Karma is simply consequence, actions leading to effects. And the Six of Pentacles is simply the engine of the universe, neatly summed up by computer programmers everywhere as GIGO—Garbage In, Garbage Out.
This week, consider what you are putting into your creative engine. Are you giving it your best time, your high test premium? Or are you giving it the crumbs of your attention, the leftovers after the dishes and laundry are done? If you don't like the output, consider upping the quality of your input. You're certainly worth it, and so is your work.
I lay in bed for a long time Wednesday morning. I lay awake in the darkness, not wanting to push back the covers and face a very dark dawn. It's like the opposite of Christmas morning, I thought, and I listened to the sound of my husband's breathing and the first birds stirring, just as I had the day before, and tried to find consolation in that.

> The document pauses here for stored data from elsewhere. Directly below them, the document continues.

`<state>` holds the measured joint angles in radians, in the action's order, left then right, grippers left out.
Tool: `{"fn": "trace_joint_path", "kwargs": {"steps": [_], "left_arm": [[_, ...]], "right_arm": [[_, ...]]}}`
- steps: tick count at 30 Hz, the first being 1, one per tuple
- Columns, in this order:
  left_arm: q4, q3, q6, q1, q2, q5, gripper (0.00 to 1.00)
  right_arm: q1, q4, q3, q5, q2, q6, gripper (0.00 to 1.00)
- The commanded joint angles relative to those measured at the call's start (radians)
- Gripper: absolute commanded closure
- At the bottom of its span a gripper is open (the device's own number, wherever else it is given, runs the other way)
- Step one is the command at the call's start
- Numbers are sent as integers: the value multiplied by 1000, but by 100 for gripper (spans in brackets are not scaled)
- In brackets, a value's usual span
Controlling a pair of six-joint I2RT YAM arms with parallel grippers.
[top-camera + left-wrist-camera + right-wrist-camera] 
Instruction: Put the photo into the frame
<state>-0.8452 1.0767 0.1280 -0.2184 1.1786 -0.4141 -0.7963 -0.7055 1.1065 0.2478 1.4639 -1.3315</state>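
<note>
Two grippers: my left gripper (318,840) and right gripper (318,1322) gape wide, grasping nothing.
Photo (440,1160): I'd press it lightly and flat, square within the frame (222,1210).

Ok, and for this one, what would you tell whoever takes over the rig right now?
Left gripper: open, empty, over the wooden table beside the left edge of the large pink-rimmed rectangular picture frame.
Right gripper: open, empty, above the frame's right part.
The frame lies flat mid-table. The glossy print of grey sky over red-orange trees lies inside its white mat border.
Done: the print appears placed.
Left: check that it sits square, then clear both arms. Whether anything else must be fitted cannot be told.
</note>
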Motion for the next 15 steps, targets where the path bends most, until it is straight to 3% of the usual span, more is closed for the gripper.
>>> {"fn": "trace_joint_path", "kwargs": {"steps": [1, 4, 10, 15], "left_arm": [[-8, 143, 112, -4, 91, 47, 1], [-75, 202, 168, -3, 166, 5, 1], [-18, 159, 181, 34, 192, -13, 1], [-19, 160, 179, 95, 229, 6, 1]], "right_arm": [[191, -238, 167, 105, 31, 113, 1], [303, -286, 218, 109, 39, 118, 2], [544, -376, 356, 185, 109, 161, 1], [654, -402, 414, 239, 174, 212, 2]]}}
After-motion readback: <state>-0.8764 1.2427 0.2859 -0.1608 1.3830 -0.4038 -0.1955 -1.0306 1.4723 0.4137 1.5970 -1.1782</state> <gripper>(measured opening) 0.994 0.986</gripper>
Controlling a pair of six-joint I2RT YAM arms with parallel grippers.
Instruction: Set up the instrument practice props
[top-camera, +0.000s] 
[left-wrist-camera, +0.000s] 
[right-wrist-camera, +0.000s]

I did get up. Eventually. And I cried. Not in stunned surprise. No shock and awe here. I had hoped that a different universe would be revealed, a better one, but that was not the case. The universe I'd hoped for, the one I'd aligned my will with, was fading into the past, atom by atom receding from possibility. It remained close enough to sense if not inhabit, tantalizingly near, almost reachable. Almost but never. That made the heartsickness worse.
So I went for a run in the park, a gray run by a gray lake under a gray sky. Running is a moment by moment activity, one foot in front of the other, repeat and repeat again. I usually love winter runs, the muted palette, the stark finely-wrought beauty of bare branches and textured clouds. And I eventually came to love this one, because it got me on my way, and because it got me home again.
I didn't ask the tarot for answers yesterday. I already knew those. Instead I asked it for a piece of hope, something to keep me moving forward, and not just for me. For my friends and family who woke up on this morning with tangible fear in their hearts. Yes, I said, I have seen The Tower. And I have seen The Devil. Show me something else, please. Pull back the curtain on what I can do with my own two hands, with my own heart, with my life.
And the tarot answered with the Ace of Cups.
Love. Inspire. Dream. Bless. And above all, keep my heart open for the giving and receiving of love.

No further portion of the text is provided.